_Task requirements_.
For each line in the data below that holds "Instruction", return a copy.
======== Input data ========
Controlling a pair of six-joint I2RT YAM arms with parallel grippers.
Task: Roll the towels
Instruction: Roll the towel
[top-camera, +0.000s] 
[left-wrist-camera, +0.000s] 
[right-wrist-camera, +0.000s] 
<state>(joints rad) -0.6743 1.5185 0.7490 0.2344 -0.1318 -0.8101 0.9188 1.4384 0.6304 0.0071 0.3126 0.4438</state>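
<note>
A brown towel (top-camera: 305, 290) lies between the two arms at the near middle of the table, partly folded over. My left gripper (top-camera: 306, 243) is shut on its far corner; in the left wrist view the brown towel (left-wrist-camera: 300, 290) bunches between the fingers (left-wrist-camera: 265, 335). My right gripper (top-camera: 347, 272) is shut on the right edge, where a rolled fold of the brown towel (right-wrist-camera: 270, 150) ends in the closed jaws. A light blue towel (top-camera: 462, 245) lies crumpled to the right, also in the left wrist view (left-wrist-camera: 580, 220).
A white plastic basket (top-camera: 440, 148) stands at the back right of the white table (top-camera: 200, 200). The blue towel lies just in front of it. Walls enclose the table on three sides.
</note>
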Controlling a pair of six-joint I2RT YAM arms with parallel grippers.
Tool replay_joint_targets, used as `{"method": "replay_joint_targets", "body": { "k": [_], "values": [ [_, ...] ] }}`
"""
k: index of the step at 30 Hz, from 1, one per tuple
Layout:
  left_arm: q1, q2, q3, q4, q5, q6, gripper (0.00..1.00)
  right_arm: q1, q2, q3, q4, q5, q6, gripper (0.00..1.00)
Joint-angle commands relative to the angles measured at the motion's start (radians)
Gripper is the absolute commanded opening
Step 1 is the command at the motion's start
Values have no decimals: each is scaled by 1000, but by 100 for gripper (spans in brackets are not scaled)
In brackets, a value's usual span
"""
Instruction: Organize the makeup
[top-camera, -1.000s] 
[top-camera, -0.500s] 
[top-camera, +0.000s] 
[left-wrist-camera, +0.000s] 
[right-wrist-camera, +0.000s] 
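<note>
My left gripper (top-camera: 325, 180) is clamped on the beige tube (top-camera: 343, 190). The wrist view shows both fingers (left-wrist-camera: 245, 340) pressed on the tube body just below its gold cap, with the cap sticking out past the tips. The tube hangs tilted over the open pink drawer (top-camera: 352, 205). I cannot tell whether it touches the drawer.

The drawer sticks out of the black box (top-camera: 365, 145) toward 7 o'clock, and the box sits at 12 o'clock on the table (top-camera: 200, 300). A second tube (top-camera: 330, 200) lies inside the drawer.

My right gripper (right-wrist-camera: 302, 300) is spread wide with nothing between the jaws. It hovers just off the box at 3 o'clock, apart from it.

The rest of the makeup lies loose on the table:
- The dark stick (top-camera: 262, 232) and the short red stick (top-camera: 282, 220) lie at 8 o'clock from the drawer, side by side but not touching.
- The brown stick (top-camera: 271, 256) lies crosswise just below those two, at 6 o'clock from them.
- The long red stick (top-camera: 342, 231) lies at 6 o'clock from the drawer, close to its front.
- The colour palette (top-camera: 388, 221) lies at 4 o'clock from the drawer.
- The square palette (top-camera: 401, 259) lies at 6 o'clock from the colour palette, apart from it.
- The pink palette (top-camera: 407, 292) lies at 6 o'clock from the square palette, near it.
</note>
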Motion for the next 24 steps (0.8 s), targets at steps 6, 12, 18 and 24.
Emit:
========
_Response to the exercise_.
Instruction: Roll the towel
Instruction: Organize the makeup

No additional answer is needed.